Spectroscopic ellipsometry (SE) is a highly sophisticated and non-destructive metrology tool for determining the optical constants of materials. iSMART is equipped with a J.A. Woollam Infrared Variable Angle Spectroscopic Ellipsometer (IR VASE II), capable of providing the optical constants of materials in the extended spectral range from 1.6 µm to 40 µm.
Supplier of the IR VASE II, Quantum Design UK and Ireland Ltd, and MTIF have entered into a partnership to provide access to potential users to view, and measure trial samples on, the ellipsometer on an ad hoc contract basis. In partnership with The University of Nottingham, this spectral range can be extended further, using a J.A. Woollam M-2000DI spectroscopic ellipsometer, to include the near infrared, visible and ultraviolet wavelengths (1.69–0.193 µm). This combined capability provides one of the widest spectral ranges available (0.19–40 µm). By extracting the exact optical constants, material properties such as charge transport (mobility, doping concentration, resistivity), lattice vibration (phonon absorption) and band structure (via interband transitions and band gaps) can also be determined.

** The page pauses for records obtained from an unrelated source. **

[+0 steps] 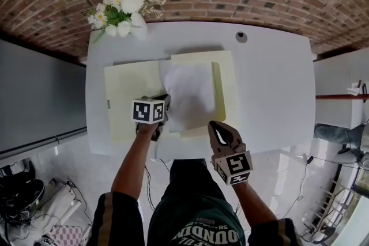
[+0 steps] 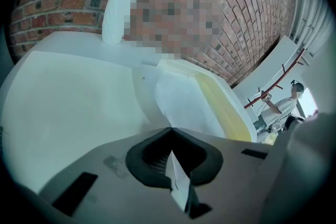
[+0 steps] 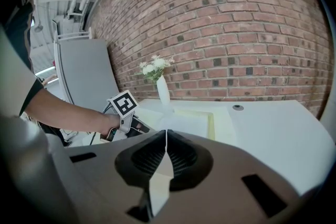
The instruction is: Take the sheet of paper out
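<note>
A pale yellow folder (image 1: 130,95) lies open on the white table (image 1: 277,83). A white sheet of paper (image 1: 190,92) rests on its right half, slightly bowed. My left gripper (image 1: 165,104) is at the sheet's near left edge, shut on it. In the left gripper view the sheet (image 2: 181,102) runs from the folder's yellow edge (image 2: 226,107) straight down into the closed jaws of the left gripper (image 2: 170,129). My right gripper (image 1: 215,124) hovers over the table's near edge, right of the sheet, shut and empty. Its jaws meet in the right gripper view (image 3: 166,132).
A white vase of white flowers (image 1: 121,11) stands at the table's far left corner. A round cable hole (image 1: 241,37) sits near the far edge. A grey panel (image 1: 34,95) flanks the table's left. Bags and cables (image 1: 23,193) lie on the floor.
</note>
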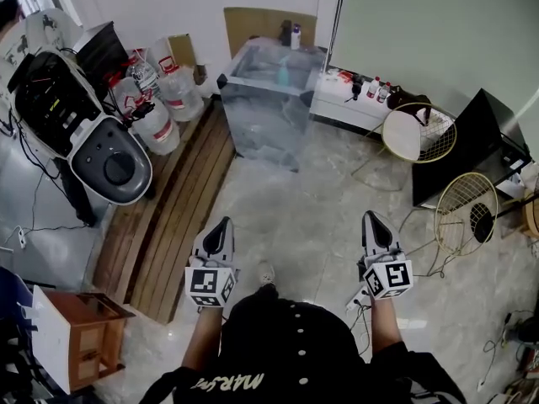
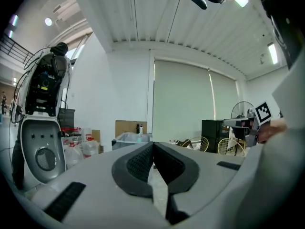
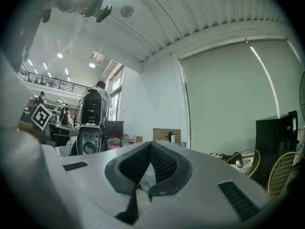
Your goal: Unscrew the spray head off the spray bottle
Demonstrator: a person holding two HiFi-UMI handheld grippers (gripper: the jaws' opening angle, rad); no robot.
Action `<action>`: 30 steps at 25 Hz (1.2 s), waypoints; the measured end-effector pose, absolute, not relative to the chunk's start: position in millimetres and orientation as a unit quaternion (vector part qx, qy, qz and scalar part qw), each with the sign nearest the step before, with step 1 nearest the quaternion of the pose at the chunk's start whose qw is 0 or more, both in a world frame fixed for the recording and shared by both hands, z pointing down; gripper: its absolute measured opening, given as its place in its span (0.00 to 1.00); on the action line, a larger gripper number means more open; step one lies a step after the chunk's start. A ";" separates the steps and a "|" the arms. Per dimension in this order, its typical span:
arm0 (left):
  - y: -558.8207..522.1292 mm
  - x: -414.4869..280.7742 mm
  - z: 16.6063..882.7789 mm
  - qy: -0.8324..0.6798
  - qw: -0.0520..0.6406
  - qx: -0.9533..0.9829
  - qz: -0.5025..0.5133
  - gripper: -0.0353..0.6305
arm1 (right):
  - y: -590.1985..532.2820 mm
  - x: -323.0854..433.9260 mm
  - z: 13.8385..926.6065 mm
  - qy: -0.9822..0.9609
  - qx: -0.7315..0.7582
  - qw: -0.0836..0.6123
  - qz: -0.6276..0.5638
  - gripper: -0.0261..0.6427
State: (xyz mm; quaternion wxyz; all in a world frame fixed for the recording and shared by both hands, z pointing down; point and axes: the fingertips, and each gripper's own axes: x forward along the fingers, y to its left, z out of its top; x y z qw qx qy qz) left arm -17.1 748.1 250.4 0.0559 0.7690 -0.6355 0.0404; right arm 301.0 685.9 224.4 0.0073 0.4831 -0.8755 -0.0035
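Head view: the spray bottle, a small pale teal shape, sits at the top of a clear plastic box at the far side of the room, well apart from both grippers. Whether it rests on the lid or inside cannot be resolved. Its long axis appears vertical, head end up, but the head's direction is too small to read.

The left gripper and right gripper are held side by side above the floor and point forward. In each gripper view the dark, mesh-textured pads are pressed together at the tips with nothing between them.

The floor is pale, marble-patterned tile. A slatted wooden platform runs along the left, carrying clear water jugs. Two gold wire chairs with round backs stand at the right, beside a black cabinet. The walls are white.
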 end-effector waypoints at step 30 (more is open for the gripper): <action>584.3 -106.1 269.3 -0.592 0.063 0.802 0.048 0.09 | 543.4 209.5 240.5 -0.856 0.517 0.032 -0.004 0.06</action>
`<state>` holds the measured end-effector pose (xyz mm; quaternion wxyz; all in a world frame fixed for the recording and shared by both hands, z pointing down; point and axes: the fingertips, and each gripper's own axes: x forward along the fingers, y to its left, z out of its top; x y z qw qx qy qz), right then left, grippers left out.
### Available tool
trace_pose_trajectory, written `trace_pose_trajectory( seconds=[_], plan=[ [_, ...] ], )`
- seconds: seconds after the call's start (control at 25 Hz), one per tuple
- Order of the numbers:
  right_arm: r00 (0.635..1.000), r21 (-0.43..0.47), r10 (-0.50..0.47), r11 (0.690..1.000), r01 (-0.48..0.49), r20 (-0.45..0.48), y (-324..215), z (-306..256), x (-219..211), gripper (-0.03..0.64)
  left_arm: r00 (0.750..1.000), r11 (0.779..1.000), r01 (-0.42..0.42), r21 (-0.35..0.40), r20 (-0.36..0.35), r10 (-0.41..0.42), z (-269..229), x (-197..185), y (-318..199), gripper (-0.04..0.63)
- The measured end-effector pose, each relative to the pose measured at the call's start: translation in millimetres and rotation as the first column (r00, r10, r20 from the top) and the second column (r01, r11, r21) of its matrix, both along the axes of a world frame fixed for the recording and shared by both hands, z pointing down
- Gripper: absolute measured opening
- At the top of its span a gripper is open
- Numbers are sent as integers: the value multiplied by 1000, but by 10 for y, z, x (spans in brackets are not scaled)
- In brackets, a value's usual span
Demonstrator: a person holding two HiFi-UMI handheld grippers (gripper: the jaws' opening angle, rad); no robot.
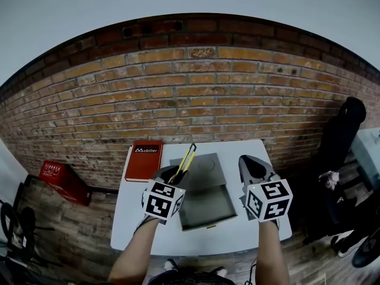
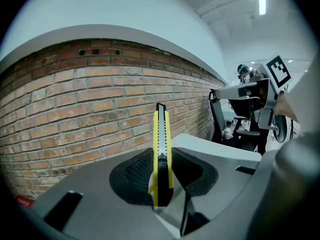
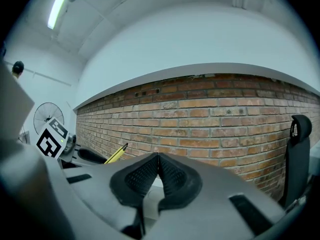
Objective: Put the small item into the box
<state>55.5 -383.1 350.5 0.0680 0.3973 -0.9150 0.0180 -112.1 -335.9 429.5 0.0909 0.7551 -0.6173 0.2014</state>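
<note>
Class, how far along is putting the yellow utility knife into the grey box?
Done: the yellow-and-black plastic utility knife is clamped in the left hand-held gripper. In hand: it is held near the open grey box, not yet inside. Left: lower it in, release. The right hand-held gripper is shut, empty.

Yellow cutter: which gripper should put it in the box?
Left. The left gripper grips the yellow cutter by the open box; the right gripper is shut and empty.

Brick wall [image 1: 196,94], white table [image 1: 126,212], possibly wood floor [image 1: 65,230].
</note>
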Motion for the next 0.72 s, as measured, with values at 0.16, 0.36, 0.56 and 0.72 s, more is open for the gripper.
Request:
trace_pose_trajectory(
  seconds=[0.16, 0.36, 0.56, 0.72],
  plan=[
    [1000, -3, 10, 1000, -10, 5, 25, -1, 19, 20, 999, 998, -45, -36, 11, 45, 83, 70, -27, 130],
    [1000, -4, 24, 1000, -24, -12, 53, 24, 29, 20, 991, 987, -125, -103, 29, 128, 249, 170, -68, 130],
    [999, -5, 47, 999, -47, -25, 86, 59, 84, 20, 976, 964, -199, -176, 48, 210, 482, 312, -68, 130],
    [997, -8, 65, 998, -66, -28, 101, 74, 121, 20, 962, 944, -247, -220, 63, 266, 617, 396, -57, 130]
  ],
)
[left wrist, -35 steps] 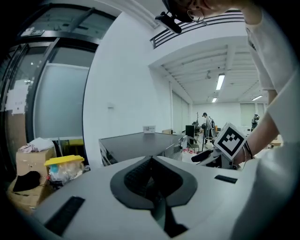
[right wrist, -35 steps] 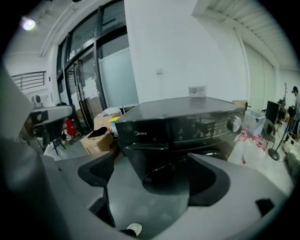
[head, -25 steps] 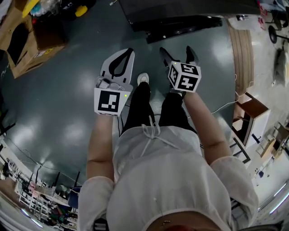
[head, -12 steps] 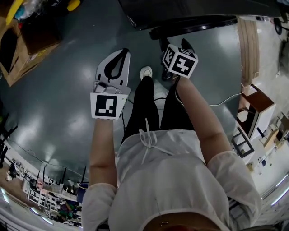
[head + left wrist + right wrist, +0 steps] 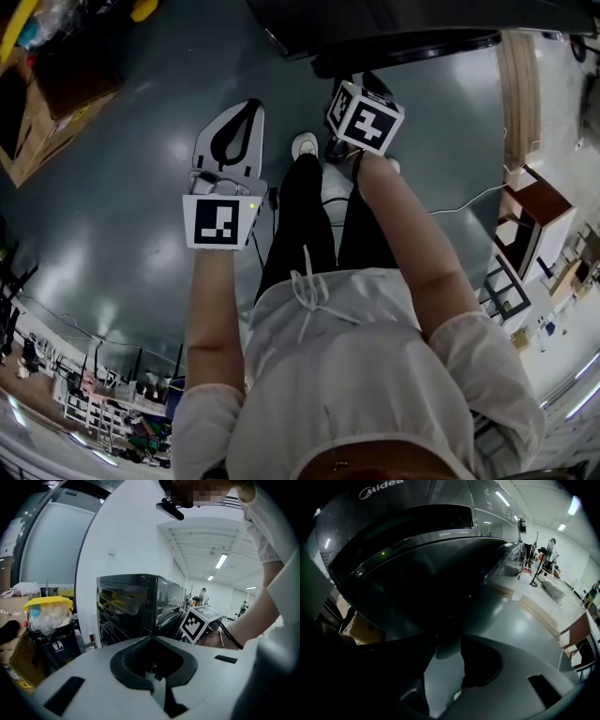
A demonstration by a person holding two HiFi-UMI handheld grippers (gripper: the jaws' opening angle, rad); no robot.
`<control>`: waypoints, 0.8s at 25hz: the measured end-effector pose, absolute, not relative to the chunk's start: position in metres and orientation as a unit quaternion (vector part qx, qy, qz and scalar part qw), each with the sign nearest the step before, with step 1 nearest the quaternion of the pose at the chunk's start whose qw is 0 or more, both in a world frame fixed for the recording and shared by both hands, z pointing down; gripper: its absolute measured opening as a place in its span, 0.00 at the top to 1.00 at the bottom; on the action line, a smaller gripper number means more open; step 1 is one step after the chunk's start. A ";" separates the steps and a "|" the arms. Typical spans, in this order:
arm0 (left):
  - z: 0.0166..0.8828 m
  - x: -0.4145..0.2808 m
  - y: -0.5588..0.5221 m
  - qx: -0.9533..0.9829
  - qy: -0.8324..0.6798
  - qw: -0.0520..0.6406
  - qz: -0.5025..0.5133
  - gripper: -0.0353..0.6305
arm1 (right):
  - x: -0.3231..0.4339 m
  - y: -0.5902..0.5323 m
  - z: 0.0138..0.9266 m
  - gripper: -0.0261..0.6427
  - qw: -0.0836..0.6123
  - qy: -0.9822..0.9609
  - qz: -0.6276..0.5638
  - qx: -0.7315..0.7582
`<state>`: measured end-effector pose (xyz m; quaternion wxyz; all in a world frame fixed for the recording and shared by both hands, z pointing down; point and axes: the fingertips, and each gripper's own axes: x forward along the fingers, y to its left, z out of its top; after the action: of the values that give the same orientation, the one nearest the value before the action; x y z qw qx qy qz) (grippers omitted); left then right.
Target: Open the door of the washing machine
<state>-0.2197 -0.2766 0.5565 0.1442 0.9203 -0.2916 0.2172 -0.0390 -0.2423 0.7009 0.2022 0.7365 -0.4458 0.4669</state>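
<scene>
The washing machine [image 5: 393, 522], dark and glossy, was seen standing on the floor [image 5: 122, 197] straight ahead of the person [image 5: 337, 375]. Its round, bulging door [image 5: 440, 578] filled most of the right gripper view. The right gripper [image 5: 446, 648] was held steeply downward at the door's lower rim. Its jaws had just been closing and stood narrowed but not together, with a pale grey rounded piece of the rim between the tips. Whether the pads pressed on that piece could not be made out. The left gripper [image 5: 248, 105] was held apart from the machine, over bare floor, its jaws pressed together at the tips with nothing between them.

The floor was grey and shiny, with lamp reflections spread across it. Cardboard boxes [image 5: 56, 84] were stacked toward its far left corner, and a pale wooden strip [image 5: 511, 103] lay along its right edge. In the left gripper view a yellow-lidded bin [image 5: 49, 620] was seen beside a black glass-fronted cabinet [image 5: 136, 606], before a white wall [image 5: 131, 541] and under ceiling strip lights [image 5: 222, 560].
</scene>
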 end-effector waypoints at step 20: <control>0.569 -0.206 -0.225 0.922 -0.269 0.140 0.239 0.91 | -0.031 -0.166 0.708 0.79 0.153 -0.400 0.545 0.721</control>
<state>-0.2056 -0.2251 0.5689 0.1400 0.9225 -0.2694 0.2385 -0.0306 -0.1665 0.7079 0.1529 0.7212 -0.3999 0.5446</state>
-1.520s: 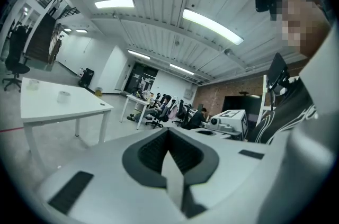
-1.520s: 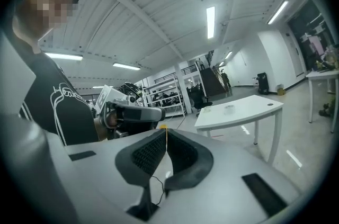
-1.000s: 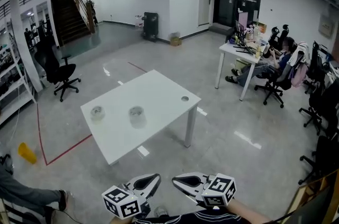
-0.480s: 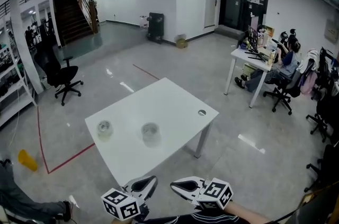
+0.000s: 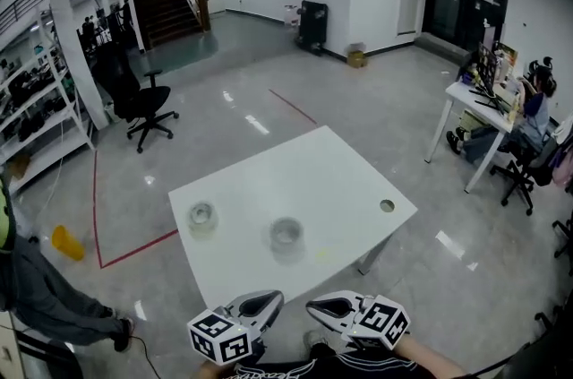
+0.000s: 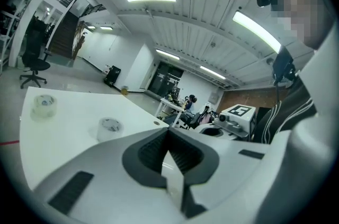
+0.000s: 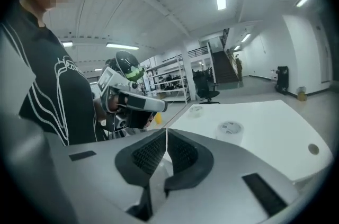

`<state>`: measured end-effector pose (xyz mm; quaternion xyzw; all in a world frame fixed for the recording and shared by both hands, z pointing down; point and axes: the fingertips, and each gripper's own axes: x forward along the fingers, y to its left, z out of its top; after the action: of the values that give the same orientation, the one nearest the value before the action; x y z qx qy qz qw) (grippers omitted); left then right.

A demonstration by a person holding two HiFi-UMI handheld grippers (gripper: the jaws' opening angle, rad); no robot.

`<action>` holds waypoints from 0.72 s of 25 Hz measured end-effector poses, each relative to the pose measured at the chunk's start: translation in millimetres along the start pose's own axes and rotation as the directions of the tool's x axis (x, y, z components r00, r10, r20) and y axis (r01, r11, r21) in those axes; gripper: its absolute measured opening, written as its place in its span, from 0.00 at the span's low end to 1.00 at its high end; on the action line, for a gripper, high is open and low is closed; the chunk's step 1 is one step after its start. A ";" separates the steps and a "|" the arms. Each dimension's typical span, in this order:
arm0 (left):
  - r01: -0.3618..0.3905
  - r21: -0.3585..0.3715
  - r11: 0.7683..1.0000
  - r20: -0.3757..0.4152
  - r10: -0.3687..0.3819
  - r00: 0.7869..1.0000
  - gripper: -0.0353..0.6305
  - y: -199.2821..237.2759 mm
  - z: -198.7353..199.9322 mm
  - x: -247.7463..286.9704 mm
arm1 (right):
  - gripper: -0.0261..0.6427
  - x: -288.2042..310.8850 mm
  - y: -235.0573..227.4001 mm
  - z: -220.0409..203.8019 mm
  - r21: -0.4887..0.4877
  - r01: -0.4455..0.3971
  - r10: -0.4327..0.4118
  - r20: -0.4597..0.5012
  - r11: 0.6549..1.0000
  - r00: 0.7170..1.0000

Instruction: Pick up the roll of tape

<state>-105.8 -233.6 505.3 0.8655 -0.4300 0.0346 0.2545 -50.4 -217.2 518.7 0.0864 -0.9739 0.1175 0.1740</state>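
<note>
Two rolls of tape lie flat on the white table [image 5: 322, 167]. The nearer roll of tape [image 5: 286, 234] sits just below the middle of the head view, a little in from the table's near edge. The second roll [image 5: 202, 216] lies to its left, apart from it and closer to the table's left corner. Nothing touches either roll. A small round hole [image 5: 387, 206] shows in the tabletop toward the right corner.

The left gripper [image 5: 260, 305] and the right gripper [image 5: 329, 307] are side by side at the bottom edge of the head view, short of the table's near edge and apart from both rolls. In the left gripper view its jaws are pressed together with nothing between them, and both rolls show on the tabletop beyond, left of the jaws. In the right gripper view its jaws are likewise closed and empty (the two rolls appear above and to the right of them).

Around the table is a glossy grey floor [image 5: 376, 126] with a red line [image 5: 134, 249] marked at the table's left. A yellow object [image 5: 67, 243] lies on the floor near the left edge, and a black office chair [image 5: 143, 99] stands at the upper left below a staircase [image 5: 170, 1]. At the right edge a person [image 5: 537, 104] sits at a desk [image 5: 470, 92].
</note>
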 end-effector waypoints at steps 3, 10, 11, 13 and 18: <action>-0.045 -0.012 0.999 -0.001 0.045 0.999 0.06 24.2 5.9 17.4 | 0.06 14.6 -24.5 1.2 -0.065 -0.052 0.049 -0.052 0.997 0.997; -0.123 -0.033 0.992 0.015 0.124 0.992 0.06 60.9 26.2 33.4 | 0.06 39.5 -78.3 13.7 -0.008 -0.106 0.105 -0.065 0.994 0.992; -0.137 -0.040 0.990 0.021 0.138 0.990 0.06 66.8 28.5 32.8 | 0.06 44.8 -85.4 15.4 -0.022 -0.104 0.102 -0.073 0.994 0.992; -0.160 -0.053 0.986 0.030 0.162 0.986 0.06 76.4 31.2 33.4 | 0.06 55.4 -99.2 15.9 -0.053 -0.109 0.104 -0.095 0.993 0.990; -0.206 -0.064 0.976 0.052 0.209 0.976 0.06 96.5 42.8 29.2 | 0.06 94.4 -130.0 11.6 -0.144 -0.131 0.104 -0.186 0.981 0.977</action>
<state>-167.9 -323.3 516.0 0.8087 -0.5262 0.0230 0.2619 -114.2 -356.7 567.9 0.0038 -0.9640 0.0586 0.2593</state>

These fundamental properties of semiconducting materials are key parameters for opto–electronic applications. Recently, Dr Nikolaos Kalfagiannis and co-workers from Université de Poitiers, Sheffield Hallam University and The University of Nottingham have employed SE in the extended spectral range (0.2–40 µm) and developed the methodology for the accurate determination of the free carrier transport properties of transparent conductive oxides and the ability to discriminate between the different scattering mechanisms (grain boundary scattering, inter-grain scattering and ionised impurity scattering) in an effort to clarify the conduction mechanisms of such materials and define their range of application.